We see this in the logs:

2021-10-09 01:53:44.307 27 ERROR oslo_messaging.notify.dispatcher oslo_db.exception.DBDuplicateEntry: (pymysql.err.IntegrityError) (1062, "Duplicate entry 'c70e693b4c47402db088c43a5a177134-openstack-terra-test-host.de...' for key 'unique_recordset'")

2021-10-09 01:53:44.307 27 ERROR oslo_messaging.notify.dispatcher [SQL: INSERT INTO recordsets (id, version, created_at, zone_shard, tenant_id, zone_id, name, type, ttl, reverse_name) VALUES (%(id)s, %(version)s, %(created_at)s, %(zone_shard)s, %(tenant_id)s, %(zone_id)s, %(name)s, %(type)s, %(ttl)s, %(reverse_name)s)]

2021-10-09 01:53:44.307 27 ERROR oslo_messaging.notify.dispatcher [parameters: {'id': 'dbbb904c347241a791aa01ca33a87b23', 'version': 1, 'created_at': datetime.datetime(2021, 10, 9, 1, 53, 44, 182652), 'zone_shard': 3184, 'tenant_id': '8d1c84082a044a53abe0d519ed9e8c60', 'zone_id': 'c70e693b4c47402db088c43a5a177134', 'name': 'openstack-terra-test-host.dev-ostck.dva3.vrsn.com.', 'type': 'A', 'ttl': None, 'reverse_name': '.moc.nsrv.3avd.kctso-ved.tsoh-tset-arret-kcatsnepo'}]

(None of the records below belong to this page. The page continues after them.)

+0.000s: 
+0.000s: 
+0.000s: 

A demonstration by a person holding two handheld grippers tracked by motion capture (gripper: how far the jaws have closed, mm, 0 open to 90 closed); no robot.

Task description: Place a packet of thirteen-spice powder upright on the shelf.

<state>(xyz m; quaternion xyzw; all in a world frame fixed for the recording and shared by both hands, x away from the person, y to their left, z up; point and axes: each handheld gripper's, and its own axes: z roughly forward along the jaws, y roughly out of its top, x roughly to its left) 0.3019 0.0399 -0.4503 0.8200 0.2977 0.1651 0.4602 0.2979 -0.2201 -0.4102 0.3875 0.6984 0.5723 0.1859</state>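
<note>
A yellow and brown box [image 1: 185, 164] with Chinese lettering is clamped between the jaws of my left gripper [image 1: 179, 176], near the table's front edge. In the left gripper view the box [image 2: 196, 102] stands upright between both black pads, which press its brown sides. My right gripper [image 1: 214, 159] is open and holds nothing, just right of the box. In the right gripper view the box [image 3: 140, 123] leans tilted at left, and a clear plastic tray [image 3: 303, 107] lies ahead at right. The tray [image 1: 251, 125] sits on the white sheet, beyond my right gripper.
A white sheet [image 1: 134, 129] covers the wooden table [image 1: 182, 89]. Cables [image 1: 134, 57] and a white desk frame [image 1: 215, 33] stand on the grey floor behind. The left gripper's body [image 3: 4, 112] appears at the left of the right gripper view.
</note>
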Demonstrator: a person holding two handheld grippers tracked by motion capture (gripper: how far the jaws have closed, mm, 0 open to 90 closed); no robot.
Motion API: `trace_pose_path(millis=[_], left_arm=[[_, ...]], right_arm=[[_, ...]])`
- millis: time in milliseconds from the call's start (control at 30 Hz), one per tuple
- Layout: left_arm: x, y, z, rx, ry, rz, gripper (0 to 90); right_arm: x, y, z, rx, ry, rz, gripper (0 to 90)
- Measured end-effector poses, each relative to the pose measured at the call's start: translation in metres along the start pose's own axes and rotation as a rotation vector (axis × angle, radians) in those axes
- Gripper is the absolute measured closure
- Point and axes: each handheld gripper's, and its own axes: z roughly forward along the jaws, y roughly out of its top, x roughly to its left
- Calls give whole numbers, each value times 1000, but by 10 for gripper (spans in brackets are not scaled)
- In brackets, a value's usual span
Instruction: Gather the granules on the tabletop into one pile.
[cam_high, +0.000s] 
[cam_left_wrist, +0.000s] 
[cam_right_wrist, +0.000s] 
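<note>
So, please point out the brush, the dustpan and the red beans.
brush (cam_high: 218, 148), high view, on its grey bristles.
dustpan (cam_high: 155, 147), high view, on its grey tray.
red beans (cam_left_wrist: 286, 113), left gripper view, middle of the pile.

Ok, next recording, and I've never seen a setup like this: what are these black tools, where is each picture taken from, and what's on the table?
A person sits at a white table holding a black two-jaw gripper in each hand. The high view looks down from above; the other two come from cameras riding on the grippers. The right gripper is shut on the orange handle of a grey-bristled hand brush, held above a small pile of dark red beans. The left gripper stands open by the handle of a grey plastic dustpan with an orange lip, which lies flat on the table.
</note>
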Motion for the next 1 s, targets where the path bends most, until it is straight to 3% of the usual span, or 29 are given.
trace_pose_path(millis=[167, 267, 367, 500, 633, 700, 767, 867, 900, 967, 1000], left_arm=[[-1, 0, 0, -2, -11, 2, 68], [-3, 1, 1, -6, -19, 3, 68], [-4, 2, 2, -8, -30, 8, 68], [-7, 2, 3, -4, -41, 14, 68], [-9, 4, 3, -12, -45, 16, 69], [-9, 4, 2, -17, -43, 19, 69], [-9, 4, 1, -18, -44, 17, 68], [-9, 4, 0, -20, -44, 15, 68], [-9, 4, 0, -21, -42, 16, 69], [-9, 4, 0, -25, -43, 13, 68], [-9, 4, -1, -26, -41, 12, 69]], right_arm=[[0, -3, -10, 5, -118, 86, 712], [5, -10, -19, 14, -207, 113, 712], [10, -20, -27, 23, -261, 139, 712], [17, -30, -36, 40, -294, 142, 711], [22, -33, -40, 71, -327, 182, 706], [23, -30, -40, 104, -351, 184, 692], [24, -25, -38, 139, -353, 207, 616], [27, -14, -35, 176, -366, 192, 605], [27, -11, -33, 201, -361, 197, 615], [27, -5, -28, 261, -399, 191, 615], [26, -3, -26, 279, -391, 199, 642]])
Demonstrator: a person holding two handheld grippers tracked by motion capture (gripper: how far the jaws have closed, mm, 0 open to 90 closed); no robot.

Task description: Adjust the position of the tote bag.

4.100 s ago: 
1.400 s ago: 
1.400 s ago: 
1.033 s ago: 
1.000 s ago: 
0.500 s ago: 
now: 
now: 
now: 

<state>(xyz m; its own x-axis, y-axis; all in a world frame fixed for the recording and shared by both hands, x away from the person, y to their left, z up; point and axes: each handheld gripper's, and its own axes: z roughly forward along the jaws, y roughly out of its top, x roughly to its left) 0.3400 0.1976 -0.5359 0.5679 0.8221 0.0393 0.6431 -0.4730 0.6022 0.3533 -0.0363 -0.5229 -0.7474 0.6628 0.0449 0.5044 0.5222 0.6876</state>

It appears that Designate is trying to create the new record before the deletion of the old one finishes.

Is anyone else seeing this on Train? The same set of actions doesn’t cause this error in Queens. Do we need to change something in our Designate config, to make it wait until the old records are finished deleting before attempting to create the new ones?